SUPPLIED INFORMATION:
=== Section Start ===

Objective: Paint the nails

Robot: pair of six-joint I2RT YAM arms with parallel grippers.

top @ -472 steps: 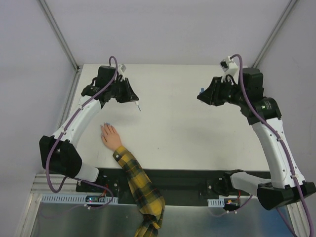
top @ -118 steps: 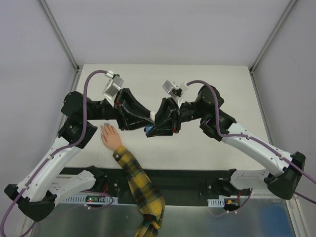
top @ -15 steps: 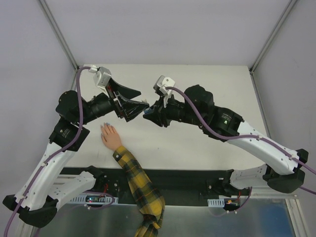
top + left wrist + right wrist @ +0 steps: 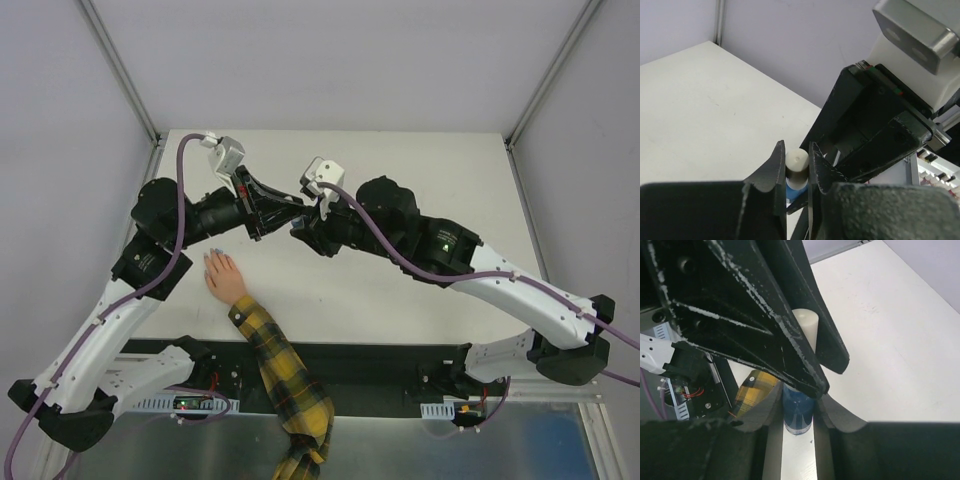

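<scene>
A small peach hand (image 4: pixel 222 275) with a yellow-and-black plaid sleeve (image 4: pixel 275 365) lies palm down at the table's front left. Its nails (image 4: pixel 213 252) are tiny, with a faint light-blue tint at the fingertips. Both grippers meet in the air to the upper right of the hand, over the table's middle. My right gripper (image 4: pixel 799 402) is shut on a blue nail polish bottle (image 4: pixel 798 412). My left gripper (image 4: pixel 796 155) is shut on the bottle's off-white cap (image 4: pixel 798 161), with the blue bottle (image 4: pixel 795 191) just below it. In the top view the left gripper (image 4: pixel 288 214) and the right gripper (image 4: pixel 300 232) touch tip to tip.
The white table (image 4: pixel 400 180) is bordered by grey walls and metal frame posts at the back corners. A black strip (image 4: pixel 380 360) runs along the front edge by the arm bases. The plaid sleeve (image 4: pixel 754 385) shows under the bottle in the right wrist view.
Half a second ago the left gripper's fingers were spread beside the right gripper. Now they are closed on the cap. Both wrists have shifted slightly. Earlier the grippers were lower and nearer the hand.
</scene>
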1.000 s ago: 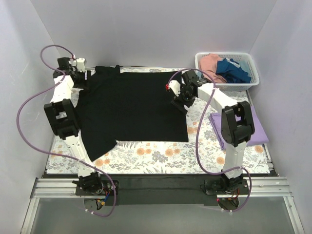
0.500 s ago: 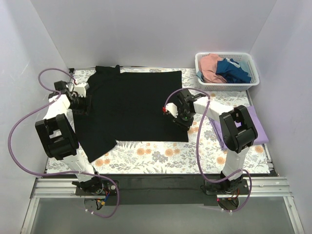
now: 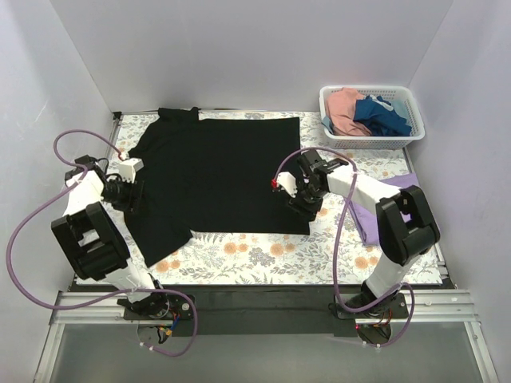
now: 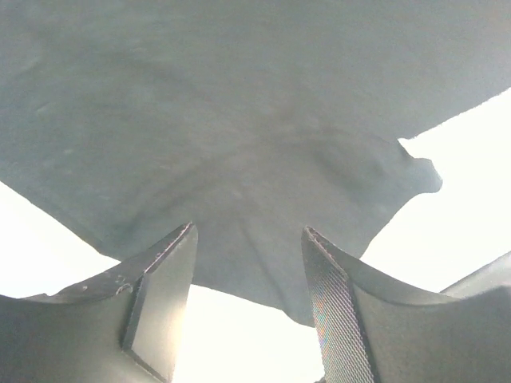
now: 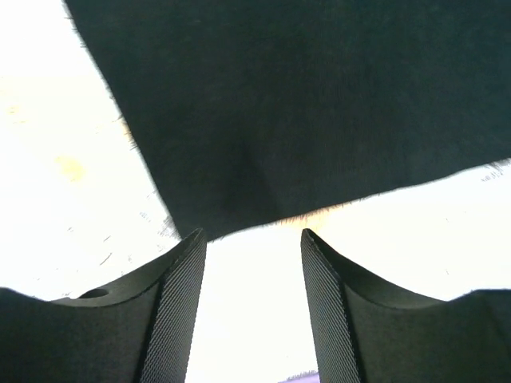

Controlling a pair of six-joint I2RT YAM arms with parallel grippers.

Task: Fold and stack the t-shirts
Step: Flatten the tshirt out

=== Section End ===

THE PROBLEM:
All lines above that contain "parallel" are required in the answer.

YOUR SOLUTION:
Robot: pair of six-joint I2RT YAM arms with parallel grippers.
Controlling a pair of six-joint I2RT YAM arms with parallel grippers.

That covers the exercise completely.